The most benign interpretation of this is that Harrington was being grossly negligent in a way a guy with a six-figure income cannot be.  But that may no longer be the case according to one of Harrington's former assistants.  In an exclusive interview with ABC News, she revealed that Harrington allowed her and others to administer anesthesia after going to a seminar--but didn't tell her that it was illegal.

"My understanding is that after we were properly trained, we could start an IV," said Harrington's former dental assistant, who worked for Harrington in the 1990s and asked to remain anonymous to protect her identity. "A little jug of the sedative drug sits on the side of the chair and he'd be like 'give one,' 'give two,' and you just are giving one cc, two cc's. It's always dictated by him what to give them."

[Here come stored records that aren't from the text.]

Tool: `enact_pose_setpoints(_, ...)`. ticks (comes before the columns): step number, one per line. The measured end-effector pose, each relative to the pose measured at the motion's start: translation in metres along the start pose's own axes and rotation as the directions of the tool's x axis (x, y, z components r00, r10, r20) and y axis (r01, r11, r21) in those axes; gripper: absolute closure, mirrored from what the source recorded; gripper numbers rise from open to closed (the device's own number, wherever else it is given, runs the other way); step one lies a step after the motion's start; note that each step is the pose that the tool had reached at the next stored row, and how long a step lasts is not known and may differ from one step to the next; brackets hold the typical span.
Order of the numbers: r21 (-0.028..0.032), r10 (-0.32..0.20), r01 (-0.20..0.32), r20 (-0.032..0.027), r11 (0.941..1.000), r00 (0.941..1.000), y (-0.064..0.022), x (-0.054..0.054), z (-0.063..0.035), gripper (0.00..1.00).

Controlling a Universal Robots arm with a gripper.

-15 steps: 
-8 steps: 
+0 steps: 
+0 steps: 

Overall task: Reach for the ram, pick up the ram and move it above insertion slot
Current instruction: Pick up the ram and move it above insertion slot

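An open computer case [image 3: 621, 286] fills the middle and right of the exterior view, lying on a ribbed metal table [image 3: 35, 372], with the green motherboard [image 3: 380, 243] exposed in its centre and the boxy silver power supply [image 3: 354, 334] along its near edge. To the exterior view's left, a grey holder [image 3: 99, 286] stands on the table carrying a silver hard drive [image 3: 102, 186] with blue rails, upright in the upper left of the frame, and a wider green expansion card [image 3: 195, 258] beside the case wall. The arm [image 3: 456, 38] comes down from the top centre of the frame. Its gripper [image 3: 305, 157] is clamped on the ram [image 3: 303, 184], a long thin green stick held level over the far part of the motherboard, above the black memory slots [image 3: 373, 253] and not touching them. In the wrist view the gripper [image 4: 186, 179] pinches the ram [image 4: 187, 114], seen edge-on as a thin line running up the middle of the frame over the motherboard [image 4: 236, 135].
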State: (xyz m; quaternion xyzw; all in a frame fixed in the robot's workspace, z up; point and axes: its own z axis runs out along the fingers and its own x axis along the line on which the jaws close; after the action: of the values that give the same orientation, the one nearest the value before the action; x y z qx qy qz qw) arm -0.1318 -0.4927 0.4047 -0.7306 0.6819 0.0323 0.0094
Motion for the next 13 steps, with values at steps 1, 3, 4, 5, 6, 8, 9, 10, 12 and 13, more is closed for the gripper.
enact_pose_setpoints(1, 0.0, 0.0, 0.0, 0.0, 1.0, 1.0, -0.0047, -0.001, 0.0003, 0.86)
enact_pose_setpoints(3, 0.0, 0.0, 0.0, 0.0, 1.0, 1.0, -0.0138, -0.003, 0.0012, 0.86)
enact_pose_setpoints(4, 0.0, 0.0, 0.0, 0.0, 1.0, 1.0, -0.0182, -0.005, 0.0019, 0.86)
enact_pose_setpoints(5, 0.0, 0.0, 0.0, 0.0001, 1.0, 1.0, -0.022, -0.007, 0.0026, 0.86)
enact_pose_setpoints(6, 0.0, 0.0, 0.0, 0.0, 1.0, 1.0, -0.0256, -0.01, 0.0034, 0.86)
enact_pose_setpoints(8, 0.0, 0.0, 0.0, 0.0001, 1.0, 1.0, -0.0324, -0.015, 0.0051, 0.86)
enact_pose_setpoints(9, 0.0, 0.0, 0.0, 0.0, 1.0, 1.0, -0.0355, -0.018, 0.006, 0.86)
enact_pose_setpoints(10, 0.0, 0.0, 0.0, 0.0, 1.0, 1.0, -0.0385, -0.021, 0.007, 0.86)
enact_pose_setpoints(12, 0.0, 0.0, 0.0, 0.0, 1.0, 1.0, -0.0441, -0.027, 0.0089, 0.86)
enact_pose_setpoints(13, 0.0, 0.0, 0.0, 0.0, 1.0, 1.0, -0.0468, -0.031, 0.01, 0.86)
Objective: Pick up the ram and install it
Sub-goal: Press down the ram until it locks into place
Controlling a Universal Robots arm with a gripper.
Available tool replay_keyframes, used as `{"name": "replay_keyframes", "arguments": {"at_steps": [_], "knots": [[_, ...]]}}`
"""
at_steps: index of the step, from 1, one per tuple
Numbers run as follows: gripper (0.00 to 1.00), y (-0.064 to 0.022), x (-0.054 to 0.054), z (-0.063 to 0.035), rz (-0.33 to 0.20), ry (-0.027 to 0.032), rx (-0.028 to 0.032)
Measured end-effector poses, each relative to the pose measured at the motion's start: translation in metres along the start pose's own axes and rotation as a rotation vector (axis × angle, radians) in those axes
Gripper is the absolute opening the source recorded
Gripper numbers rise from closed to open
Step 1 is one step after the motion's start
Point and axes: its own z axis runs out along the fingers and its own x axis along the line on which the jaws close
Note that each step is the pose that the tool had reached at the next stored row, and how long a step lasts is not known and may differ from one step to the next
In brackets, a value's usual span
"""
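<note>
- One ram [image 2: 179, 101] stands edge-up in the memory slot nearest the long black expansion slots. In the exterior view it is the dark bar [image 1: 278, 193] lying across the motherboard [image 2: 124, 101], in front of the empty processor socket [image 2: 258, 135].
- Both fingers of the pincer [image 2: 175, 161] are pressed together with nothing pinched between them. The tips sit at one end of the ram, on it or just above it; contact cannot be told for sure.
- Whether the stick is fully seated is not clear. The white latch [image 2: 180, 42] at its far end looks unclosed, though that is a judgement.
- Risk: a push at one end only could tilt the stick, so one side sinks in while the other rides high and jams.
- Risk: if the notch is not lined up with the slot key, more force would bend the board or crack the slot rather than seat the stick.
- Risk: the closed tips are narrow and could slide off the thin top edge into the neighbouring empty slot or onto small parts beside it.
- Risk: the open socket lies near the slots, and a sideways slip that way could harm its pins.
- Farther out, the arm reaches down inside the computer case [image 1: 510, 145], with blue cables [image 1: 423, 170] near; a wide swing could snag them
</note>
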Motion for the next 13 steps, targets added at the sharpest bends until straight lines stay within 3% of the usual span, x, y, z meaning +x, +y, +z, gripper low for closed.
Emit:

The assistant was one of many who went to an anesthesia seminar in Dallas offered by the American Association of Oral and Maxillofacial Surgeons on Harrington's dime before administering anesthesia to Harrington's patients.  She added that she didn't think Harrington knew it was illegal.  But that seems hard to believe.  For one thing, Harrington practiced for over 30 years, and it's inconceivable someone that established wouldn't know.  Not only that, but if you believe he didn't know that law, you'd have to believe he didn't know about the unsanitary practices in his practice.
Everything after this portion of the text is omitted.